Polio eradication impossible, doctors told
Angry CDC experts disagree, press to continue global effort
M.A.J. McKenna -
Staff
Sunday, October 27, 2002
Chicago --- The worldwide eradication of polio is
unachievable and efforts should be abandoned, a senior federal health
official said Saturday.
Dr. D.A. Henderson, who led the global campaign to eradicate smallpox 20
years ago and is now the government's most highly placed bioterrorism
expert, roiled a scientific meeting here by proposing that the
labor-intensive $2 billion effort against polio be rolled back and routine
immunization resumed indefinitely.
"There is something we should eradicate, and that is the word
'eradication,' " said Henderson, who spoke to the Infectious Diseases
Society of America on the 25th anniversary of the last case of smallpox, the
only disease ever successfully eradicated.
The polio effort is headed by the World Health Organization but is
organized and substantially funded by the Atlanta-based Centers for Disease
Control and Prevention, which reacted swiftly and negatively to Henderson's
proposal.
"To stop now would be snatching defeat from the jaws of victory," said
CDC immunization expert Dr.
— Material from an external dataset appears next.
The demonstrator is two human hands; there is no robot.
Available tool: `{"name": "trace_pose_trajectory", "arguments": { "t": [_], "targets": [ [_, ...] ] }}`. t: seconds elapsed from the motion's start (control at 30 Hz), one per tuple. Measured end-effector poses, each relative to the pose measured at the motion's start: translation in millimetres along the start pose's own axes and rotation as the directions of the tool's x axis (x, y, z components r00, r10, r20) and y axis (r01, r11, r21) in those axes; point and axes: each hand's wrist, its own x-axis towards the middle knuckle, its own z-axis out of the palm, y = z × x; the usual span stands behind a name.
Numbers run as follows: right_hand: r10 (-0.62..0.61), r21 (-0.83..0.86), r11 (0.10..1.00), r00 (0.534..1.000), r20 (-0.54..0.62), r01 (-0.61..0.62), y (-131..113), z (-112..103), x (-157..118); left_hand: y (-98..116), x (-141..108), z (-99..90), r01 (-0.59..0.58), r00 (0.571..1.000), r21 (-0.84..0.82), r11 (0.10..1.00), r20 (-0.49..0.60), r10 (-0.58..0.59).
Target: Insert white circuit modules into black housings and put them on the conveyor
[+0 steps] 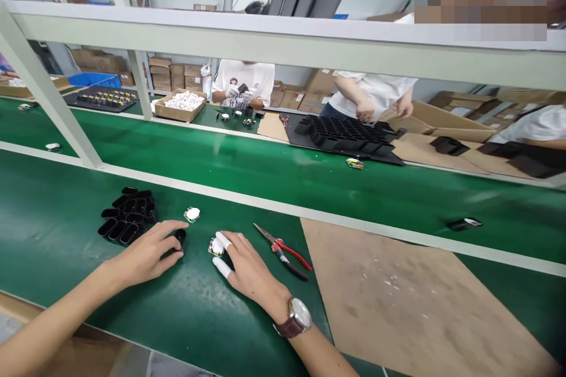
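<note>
My left hand point(152, 250) has its thumb and fingers around a small black plastic casing point(180, 237), just above the green work surface. Next to it stands a cluster of similar black oval casings point(128, 215). My right hand point(247, 265) wears white finger cots on thumb and forefinger and a watch at the wrist. Those two fingertips pinch a small circuit board point(216, 246) with a white top from both sides. Another such board point(192, 214) lies beyond, between my hands. Long-nose pliers point(285, 253) with red and black handles lie right of my right hand.
A brown cardboard sheet point(398, 294) covers the bench at right. Past a pale rail runs a green conveyor belt point(247, 168) carrying a board point(355, 163) and a black casing point(464, 223). A shelf frame point(283, 50) crosses above; co-workers sit opposite.
</note>
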Motion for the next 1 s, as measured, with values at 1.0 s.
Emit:
{"name": "trace_pose_trajectory", "arguments": {
  "t": [1.0],
  "targets": [
    [0.035,0.121,0.992,0.999,0.035,-0.039,15,9,-22,12,50,82.2,0.196,0.980,-0.376,0.906,0.067,-0.185]
  ]
}}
Stephen Cochi, who challenged Henderson from the
floor at the meeting.
"We certainly don't think the goal should be abandoned," said Dr. Walt
Orenstein, director of the CDC's national immunization program and chairman
of a WHO polio advisory group. "Tremendous progress has been attained."
Polio is a crippling, sometimes fatal disease that largely affects
children. The virus, which attacks nerves that control movement, lives in
the gut and is spread by contact with fecal material. The last case in the
United States occurred in 1979.
Setbacks abound
When the worldwide campaign was launched in 1988, polio was still
circulating freely in 125 countries. At the end of 2001, that had been
reduced to 10 countries in the developing world. The CDC hopes to announce
in December that the virus has been confined to five countries, with most of
the remaining cases in India, Pakistan and Nigeria.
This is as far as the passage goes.